AES-GCM is authenticated cipher. It means that decrypting modified ciphertexts yields no information except that the ciphertext is incorrect. In GCM authentication is guaranteed by appending a tag to the ciphertext. The tag depends on IV, key, plaintext and possibly additional authentication data. In this challenge tag length is very short: 2 bytes, which makes forgeries possible. Since our goal is to recover some intermediate value of GCM decryption, we will use oracle to find correct tags for our specially crafted ciphertexts by trial. This will leak us about 16 bits of information. Note that to find each tag we need roughly $2^{16}$ queries.

The AES-GCM decryption scheme:

AES-GCM decryption

$mult_H$ is multiplication in $GF(2^{128})$ defined by irreducible polynomial $X^{128} + X^7 + X^2 + X^1 + 1$ in little endian bit order.

Let’s consider one-block ciphertexts and fix everything except the block itself. Let the block value be $C$. Then the tag has the following form:

$$T(C) = MSB_{16}\left[ ((f(A) + C) \times H + g(len(A), len(C))) \times H + E_k(IV || 0) \right] =$$
$$ = MSB_{16}\left[ C\times H^2 + t \right],$$

where $f, g$ are some functions and $t$ is some value which does not depend on value of $C$ (but depends on the length); all operations are done in the finite field. Consider the following differential:

$$T(C) + T(C + \Delta) = MSB_{16}(\Delta \times H^2)$$.

Thus, we can recover 16 most significant bits of $\Delta \times H^2$ for arbitrary $\Delta$. Note that multiplication by a constant in finite field is linear and can be written as multiplication by a binary matrix. Therefore we obtain 16 linear equations because of truncation.

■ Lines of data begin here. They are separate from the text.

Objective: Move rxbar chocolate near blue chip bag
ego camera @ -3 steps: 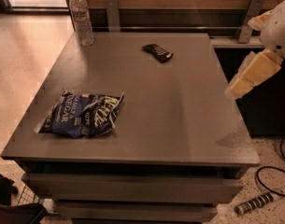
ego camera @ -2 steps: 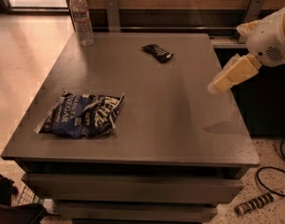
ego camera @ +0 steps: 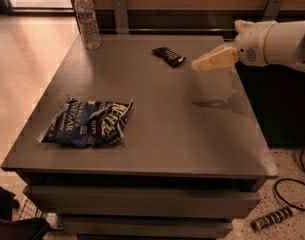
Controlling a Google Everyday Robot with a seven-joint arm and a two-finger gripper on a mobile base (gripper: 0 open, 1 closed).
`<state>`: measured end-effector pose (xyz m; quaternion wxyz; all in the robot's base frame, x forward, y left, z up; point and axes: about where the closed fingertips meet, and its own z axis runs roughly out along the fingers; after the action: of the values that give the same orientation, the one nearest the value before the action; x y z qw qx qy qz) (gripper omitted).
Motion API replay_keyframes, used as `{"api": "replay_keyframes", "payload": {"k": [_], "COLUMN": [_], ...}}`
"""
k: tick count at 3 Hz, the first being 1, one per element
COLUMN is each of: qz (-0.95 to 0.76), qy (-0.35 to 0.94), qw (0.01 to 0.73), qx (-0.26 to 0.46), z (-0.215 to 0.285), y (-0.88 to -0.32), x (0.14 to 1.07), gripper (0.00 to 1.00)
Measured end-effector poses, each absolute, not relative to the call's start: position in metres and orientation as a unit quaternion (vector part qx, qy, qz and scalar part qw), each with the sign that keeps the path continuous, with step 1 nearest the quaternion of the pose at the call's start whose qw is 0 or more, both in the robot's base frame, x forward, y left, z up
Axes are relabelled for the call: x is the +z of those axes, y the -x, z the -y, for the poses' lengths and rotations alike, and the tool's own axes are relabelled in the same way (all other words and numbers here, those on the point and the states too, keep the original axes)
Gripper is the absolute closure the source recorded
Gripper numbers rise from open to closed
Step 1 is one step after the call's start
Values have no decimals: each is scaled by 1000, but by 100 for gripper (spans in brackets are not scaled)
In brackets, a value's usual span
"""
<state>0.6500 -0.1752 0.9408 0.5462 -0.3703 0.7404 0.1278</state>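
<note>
While suspended above the right rear part of the table (ego camera: 192, 139), clear of the surface: gripper (ego camera: 203, 62), tan, tapering toward the left, carried on a white arm (ego camera: 284, 40) entering from the right edge. Claw state, wide or narrow: cannot tell.

Lying flat at rear centre of the table, just left of the gripper tip and apart from it: rxbar chocolate (ego camera: 168, 55), black wrapper, pale lettering too small to read.

Lying flat at front left of the table, well apart from the bar: blue chip bag (ego camera: 88, 123), crumpled, white lettering facing up.

Standing upright at the rear left corner: clear water bottle (ego camera: 87, 19).

On the floor at lower right, beside the table: striped cylinder (ego camera: 272, 219) and dark cable (ego camera: 291, 183).
</note>
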Motion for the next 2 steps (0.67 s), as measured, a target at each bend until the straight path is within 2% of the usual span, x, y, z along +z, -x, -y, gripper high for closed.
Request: {"api": "replay_keyframes", "payload": {"k": [1,2], "qz": [-738,-737], "qy": [329,330], "qw": [574,575], "qx": [133,134], "z": [180,178], "y": [-683,-686], "x": [937,935], "gripper": [0,0]}}
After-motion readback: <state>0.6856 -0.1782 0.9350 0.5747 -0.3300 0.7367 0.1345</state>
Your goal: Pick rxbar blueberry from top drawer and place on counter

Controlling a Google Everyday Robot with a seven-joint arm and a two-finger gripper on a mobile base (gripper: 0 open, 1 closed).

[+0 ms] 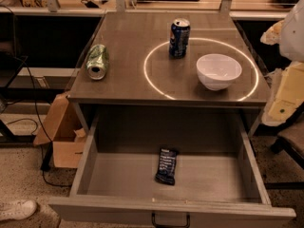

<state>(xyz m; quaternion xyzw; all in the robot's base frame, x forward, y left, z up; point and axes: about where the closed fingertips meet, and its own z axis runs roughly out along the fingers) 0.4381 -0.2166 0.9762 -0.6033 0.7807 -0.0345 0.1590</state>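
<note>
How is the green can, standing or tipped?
Tipped: the green can lies on its side on the counter. The gripper is out of view.

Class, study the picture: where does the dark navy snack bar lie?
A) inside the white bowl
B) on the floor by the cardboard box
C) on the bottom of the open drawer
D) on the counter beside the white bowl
C: the rxbar blueberry lies flat on the bottom of the open top drawer, below the counter; the claw is out of view.
</note>
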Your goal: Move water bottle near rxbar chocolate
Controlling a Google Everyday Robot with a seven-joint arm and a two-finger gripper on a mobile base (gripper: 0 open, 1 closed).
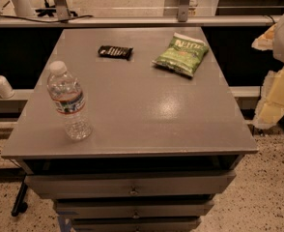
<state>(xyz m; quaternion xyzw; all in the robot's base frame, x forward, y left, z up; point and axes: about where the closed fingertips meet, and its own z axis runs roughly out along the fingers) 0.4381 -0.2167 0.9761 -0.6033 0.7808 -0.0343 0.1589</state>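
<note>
The water bottle [68, 102], clear ribbed plastic with a white cap and a white-and-red label band, stands upright near the front left of the grey table [147, 110]. The rxbar chocolate [115, 51], a small flat black bar with white lettering, lies at the back of the table, left of centre. My gripper [277, 88] shows as pale yellow and white shapes at the right edge of the view, beyond the table's right side and far from both the bottle and the bar. It holds nothing that I can see.
A green chip bag [180, 55] lies at the back right of the table. A small white pump bottle [0, 83] stands on a ledge to the left. Drawers [132, 190] sit under the tabletop. A rail [132, 21] runs behind the table.
</note>
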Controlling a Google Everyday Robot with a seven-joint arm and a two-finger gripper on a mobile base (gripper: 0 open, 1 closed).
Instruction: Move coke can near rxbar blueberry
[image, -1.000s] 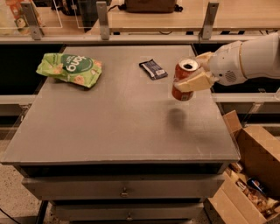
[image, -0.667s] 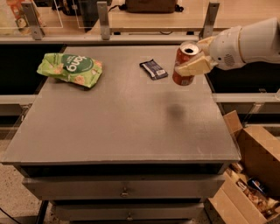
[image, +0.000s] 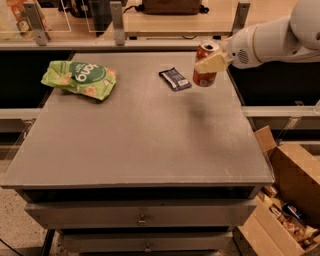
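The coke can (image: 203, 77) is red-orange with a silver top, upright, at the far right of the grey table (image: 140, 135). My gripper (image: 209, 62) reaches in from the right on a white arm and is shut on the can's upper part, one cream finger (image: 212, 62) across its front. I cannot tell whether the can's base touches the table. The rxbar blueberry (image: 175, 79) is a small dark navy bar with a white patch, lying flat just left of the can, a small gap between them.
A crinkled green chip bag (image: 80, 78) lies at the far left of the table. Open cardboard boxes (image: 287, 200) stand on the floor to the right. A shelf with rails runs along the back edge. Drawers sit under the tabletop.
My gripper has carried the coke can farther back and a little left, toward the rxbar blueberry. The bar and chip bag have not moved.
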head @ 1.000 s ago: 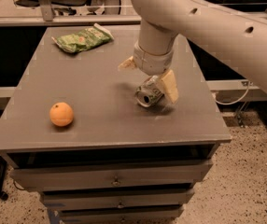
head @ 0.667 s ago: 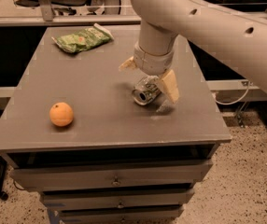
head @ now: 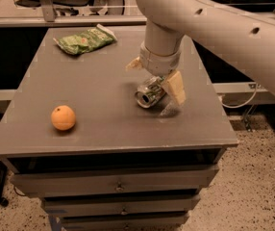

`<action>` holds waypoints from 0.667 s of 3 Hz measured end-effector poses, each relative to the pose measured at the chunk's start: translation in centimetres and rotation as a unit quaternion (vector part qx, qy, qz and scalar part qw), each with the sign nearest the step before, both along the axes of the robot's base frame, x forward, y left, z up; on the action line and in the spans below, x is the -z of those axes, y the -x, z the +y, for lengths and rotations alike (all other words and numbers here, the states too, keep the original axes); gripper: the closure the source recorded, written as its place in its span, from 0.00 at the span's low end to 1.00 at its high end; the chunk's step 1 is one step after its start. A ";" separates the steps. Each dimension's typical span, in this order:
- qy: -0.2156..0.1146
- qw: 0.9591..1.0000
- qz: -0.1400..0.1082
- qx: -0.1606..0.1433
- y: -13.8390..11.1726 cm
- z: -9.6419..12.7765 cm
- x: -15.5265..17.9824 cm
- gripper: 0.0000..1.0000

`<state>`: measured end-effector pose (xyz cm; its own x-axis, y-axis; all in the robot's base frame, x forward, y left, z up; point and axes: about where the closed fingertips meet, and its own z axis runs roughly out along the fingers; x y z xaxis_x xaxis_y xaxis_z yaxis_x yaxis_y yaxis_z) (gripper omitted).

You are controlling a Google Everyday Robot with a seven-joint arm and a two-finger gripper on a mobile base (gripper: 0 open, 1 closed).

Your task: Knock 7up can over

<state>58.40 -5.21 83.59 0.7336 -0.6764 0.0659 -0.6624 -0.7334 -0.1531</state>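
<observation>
The 7up can (head: 148, 93) is a small silver can. It lies tipped on the grey table (head: 99, 124), right of centre, with its end facing the camera. My gripper (head: 154, 76) hangs straight above it from the big cream arm. Its two cream fingers are spread apart. One finger (head: 175, 87) is against the can's right side, and the other (head: 133, 64) is up and to the left, clear of the can. The can's far end is hidden under the wrist.
An orange (head: 63, 117) sits near the table's front left. A green crinkled snack bag (head: 83, 39) lies at the back left. The table's right edge is close to the can. There are drawers below the tabletop.
The can has shifted slightly to the left and tilted further under the gripper. The arm has barely moved.
</observation>
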 end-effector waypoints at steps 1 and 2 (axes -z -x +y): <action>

If we obtain enough equations, we will be able to recover $H^2$ and then recover $H$ by exponentiation.

The algorithm is as follows:

  • Fix $C = 0$.
  • Obtain several tags $T(C + \Delta)$ for random $\Delta$.
  • Construct the system of linear equations and solve it.
  • Recover $H$.

Here’s Sage code:

from sage.all import *
def s2n(s):
    if not len(s):
        return 0
    return int(s.encode("hex"), 16)
def tobin(x, n):
    x = Integer(x)
    nbits = x.nbits()
    assert nbits <= n
    return [0] * (n - nbits) + x.bits()[::-1]
def frombin(v):
    return int("".join(map(str, v)), 2 )
def mat_from_linear_func(m, n, func):
    mat = matrix(GF(2), n, m)
    for i, e in enumerate(reversed(range(m))):
        x = 1 << e
        res = tobin(func(x), n)
        mat.set_column(i, res)
    return mat
X = GF(2).polynomial_ring().gen()
poly = X**128 + X**7 + X**2 + X**1 + 1
F = GF(2**128, name='a', modulus=poly)
def toF(x):
    # Little endian, so need bit reverse
    x = frombin(tobin(x, 128)[::-1])
    return F.fetch_int(x)
def fromF(x):
    # Little endian, so need bit reverse
    x = x.integer_representation()
    x = frombin(tobin(x, 128)[::-1])
    return x
def field_mult(a, b):
    return fromF(toF(a) * toF(b))
# tags obtained by trial queries to the decryption oracle
texts = [
ca_lst = []
def blocktag(t):
    return int(t[24:-4], 16), int(t[-4:], 16)
b0, t0 = blocktag(texts[0])
for t in texts[1:]:
    block, tag = blocktag(t)
    ca_lst.append((block ^ b0, tag ^ t0))
fullmat = matrix(GF(2), 16 * len(ca_lst), 128)
fullvec = vector(GF(2), 16 * len(ca_lst))
for i, (c, a) in enumerate(ca_lst):
    print i, hex(c), hex(a)
    m = mat_from_linear_func(128, 128, lambda x: field_mult(x, c))
    fullmat[i*16:i*16+16, :] = m[:16,:]
    fullvec[i*16:i*16+16] = vector(GF(2), tobin(a, 16))
print "RANK", fullmat.rank()
sol = fullmat.solve_right(fullvec)
assert fullmat * sol == fullvec
H2 = frombin(sol)
# invert squaring
d = inverse_mod(2, 2**128-1)
h = fromF(toF(H2)**d)
print "BKPCTF{%032x}" % h

The flag is BKPCTF{40db7f1b3eecb5ae763b1f125f844793}.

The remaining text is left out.